Laser Industry Report

Jan. 1, 2004
Data-storage sales pick up at Spectra-Physics; OSI creates new laser division from SEO assets; Candela reports 41% jump in first-quarter sales over a year ago; MORE...

Data-storage sales pick up at Spectra-Physics

Spectra-Physics (Mountain View, CA) reported a marked increase in orders for its lasers in the data-storage industry for the third quarter of 2003. In the past two months, Spectra-Physics says, orders for lasers alone in this market sector have totaled more than $4 million, with a corresponding increase in business for custom optomechanical systems designed for beam delivery. The majority of these lasers and systems are destined for laser zone texturing of hard disks. Spectra-Physics supports the laser zone-texturing market with its V series of diode-pumped, solid-state lasers. According to the company, the majority of new orders from data-storage customers have been for the V-Xtreme laser.

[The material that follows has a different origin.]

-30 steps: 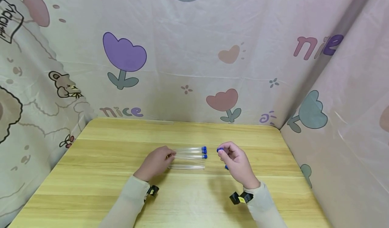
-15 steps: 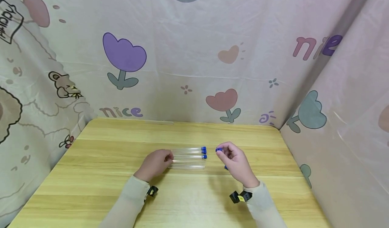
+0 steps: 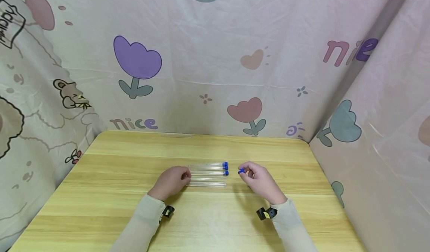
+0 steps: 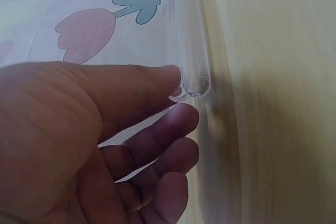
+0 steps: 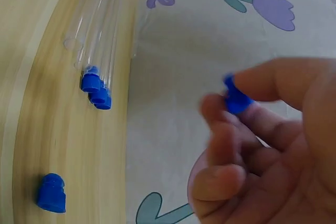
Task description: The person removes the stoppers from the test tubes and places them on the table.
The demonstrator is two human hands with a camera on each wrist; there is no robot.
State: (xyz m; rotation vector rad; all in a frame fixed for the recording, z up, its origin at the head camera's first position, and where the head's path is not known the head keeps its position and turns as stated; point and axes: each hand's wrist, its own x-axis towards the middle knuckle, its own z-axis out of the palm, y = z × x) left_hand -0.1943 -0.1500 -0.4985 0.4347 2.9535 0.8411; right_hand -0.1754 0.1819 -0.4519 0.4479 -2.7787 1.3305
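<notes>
tubes (image 3: 208,173) on table (image 3: 201,226) | loose cap (image 5: 51,193) right of tubes | cloth (image 3: 201,50) behind table

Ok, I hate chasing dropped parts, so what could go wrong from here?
The blue cap pinched in the right fingers could slip and drop. The clear tubes lie on the table with no rack, so a nudge might roll them. The loose cap could get knocked away.

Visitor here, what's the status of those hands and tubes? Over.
Left hand pinches clear tube. Right hand pinches blue cap, not yet fitted. Possible snag: second cap loose on table.
</notes>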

OSI creates new laser division from SEO assets

OSI Systems (Hawthorne, CA) has completed a $1.5 million acquisition of substantially all remaining assets of Schwartz Electro-Optics (SEO; Orlando, FL) and created a new business group called OSI Laserscan. OSI previously had acquired SEO's weapons-simulation business, which currently operates as OSI Defense Systems; the subsequent deal includes SEO's laser-based remote sensing technologies and manufacturing capabilities. The acquisition was completed through a bankruptcy-court-supervised auction of SEO's assets. Jeff Saunders, former president of SEO, will serve as the president of OSI Laserscan.

Current applications for Laserscan's precision remote-sensing technology include traffic management, agricultural management, and mapping. Assets acquired include employees, equipment, all associated technologies including 11 issued U.S. patents, as well as a number of pending patents.

Candela reports 41% jump in first-quarter sales over a year ago

Like a handful of its competitors in the medical-laser market, Candela (Wayland, MA) has experienced a growth surge, thanks in large part to a focused strategy that emphasizes R&D and multi-application products for office-based procedures. As a result, Candela reported revenues of $18.7 million for the first quarter (ended Sept. 27, 2003), up 41% over sales of $13.2 million in the same quarter a year ago.

The company also reported after-tax earnings from continuing operations of $1.8 million, or $0.17 per share, compared to $947,000, or $0.10 per share, a year earlier—increases of 89% and 70%, respectively. Equally impressive is Candela's stock price, which has risen steadily over the past year from around $5 per share to more than $20 per share.

"Given that the July to September period is traditionally the slowest in our industry, we are delighted with the results for the quarter," said Gerry Puorro, Candela president and CEO. "We like to believe that we have the best products, and we are pretty diligent about R&D. In the last 18 months our R&D folks have had 15 FDA approvals across all of our products. Our approach is that every product we sell is a multi-application product. We believe that if you sell a device it must be multiple applications so that the doctors can get their investment out of it, and this has had a lot to do with our success."

Actinix wins UV laser contract from NSF

Actinix (Soquel, CA) has received a contract from the National Science Foundation to develop a new ultraviolet laser to be implemented into a photomask inspection and metrology tool for the 90-, 65-, and 45-nm semiconductor process nodes. This new solid-state 193-nm light source is based upon the patented Actinix method of generating sub-200-nm light via frequency mixing. The light source is designed to enable high-resolution actinic imaging and precision phase-shift measurements of advanced photomasks. The contract is expected to accelerate the development of the Actinix phase-metrology platform, the PMT-193.

Also in the news . . .

Ekips Technologies (Norman, OK) has received a $500,000 Phase II grant from the National Science Foundation (NSF) for continued hardware and software development of the Breathmeter, a laser-based breath analysis instrument that can be used to diagnose chronic illnesses such as asthma. . . . Nanosemiconductor (NSC; Dortmund, Germany) has been spun out of the Ioffe Institute (St. Petersburg, Russia) and the Technical University of Berlin (Germany), specializing in growing the material for quantum-dot lasers. NSC recently attracted (7 million (US$8.2 million) in venture capital funding led by PolyTechnos Venture Partners. . . . A new £2 million (US$3.4 million) research center has been opened at the University of York (York, England). The York Center for Laser Spectroscopy and Photochemistry will use femtosecond laser sources to study atoms, molecules, liquids, new nanomaterials, and biological materials.